In the data below, how many lines contain the word "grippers"? Answer with the number alone.
....
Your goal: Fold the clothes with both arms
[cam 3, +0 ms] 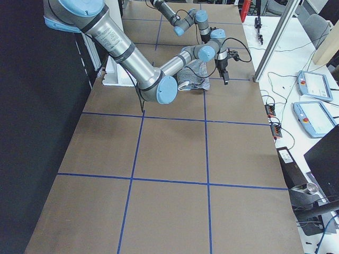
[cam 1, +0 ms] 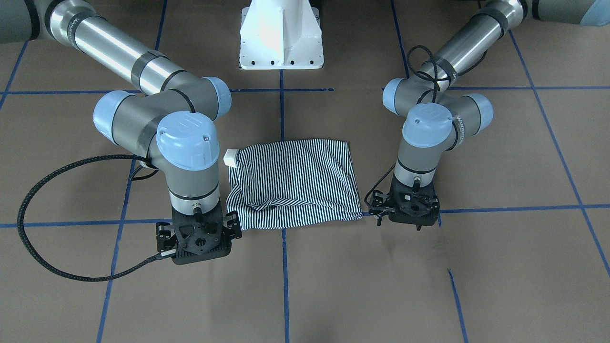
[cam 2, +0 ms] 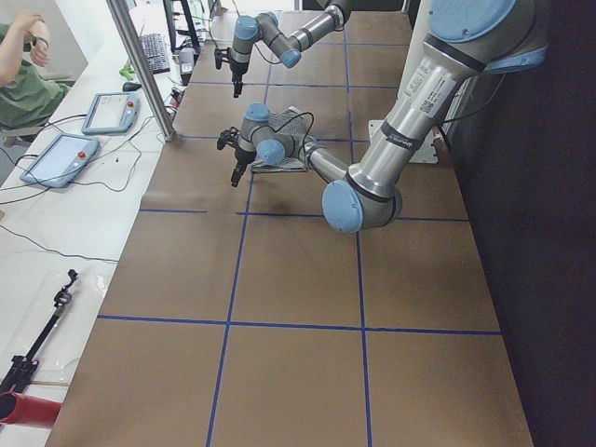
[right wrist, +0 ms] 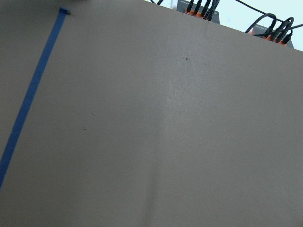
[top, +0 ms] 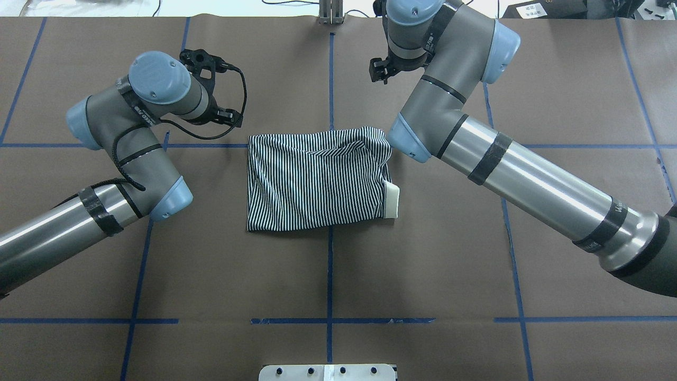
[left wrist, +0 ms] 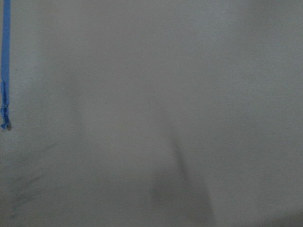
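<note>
The shirt point(top: 317, 180) lies in the middle of the table point(top: 423, 275), folded into a compact striped rectangle. Its cream collar point(top: 392, 200) pokes out at the near corner on the robot's right, which suggests the body has been doubled over the neckline. The edge farthest from the robot is slightly rumpled, with a crease running in from it. The left gripper point(cam 1: 411, 206) and right gripper point(cam 1: 198, 236) point straight down, one off each end of that far edge, just beside the corners and outside the cloth. In the side views they appear raised off the table. Both wrist views show only bare paper and blue tape, so neither gripper holds fabric. Whether the jaws are apart or together I cannot tell, because the wrists hide the fingers. The symmetric stance suits working both corners at once. I judge the folding mostly done, with only the loose far edge left to tidy.
</note>
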`<move>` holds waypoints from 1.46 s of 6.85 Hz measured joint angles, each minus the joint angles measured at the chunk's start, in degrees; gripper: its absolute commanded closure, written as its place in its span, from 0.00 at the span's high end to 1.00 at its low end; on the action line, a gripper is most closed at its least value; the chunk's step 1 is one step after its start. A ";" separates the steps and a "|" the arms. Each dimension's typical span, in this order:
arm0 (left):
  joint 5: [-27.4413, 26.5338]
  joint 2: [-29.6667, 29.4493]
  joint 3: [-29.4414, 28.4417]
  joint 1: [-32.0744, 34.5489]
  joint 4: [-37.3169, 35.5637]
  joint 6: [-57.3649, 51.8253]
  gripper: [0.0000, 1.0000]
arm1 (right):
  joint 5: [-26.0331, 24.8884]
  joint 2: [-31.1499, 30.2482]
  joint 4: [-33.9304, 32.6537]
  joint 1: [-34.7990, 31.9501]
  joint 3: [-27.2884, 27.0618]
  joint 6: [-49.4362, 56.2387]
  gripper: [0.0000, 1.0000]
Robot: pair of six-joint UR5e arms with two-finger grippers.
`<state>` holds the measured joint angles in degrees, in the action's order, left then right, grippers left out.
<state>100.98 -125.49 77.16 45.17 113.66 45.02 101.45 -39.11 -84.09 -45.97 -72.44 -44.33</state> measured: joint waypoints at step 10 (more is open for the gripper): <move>6.51 0.31 0.30 5.81 1.74 -8.88 1.00 | -13.66 -12.85 -6.05 21.04 -22.51 -18.91 1.00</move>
<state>107.49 -125.18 77.46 50.98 115.40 36.14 87.79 -51.97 -90.14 -24.93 -94.95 -63.24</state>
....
> Result
2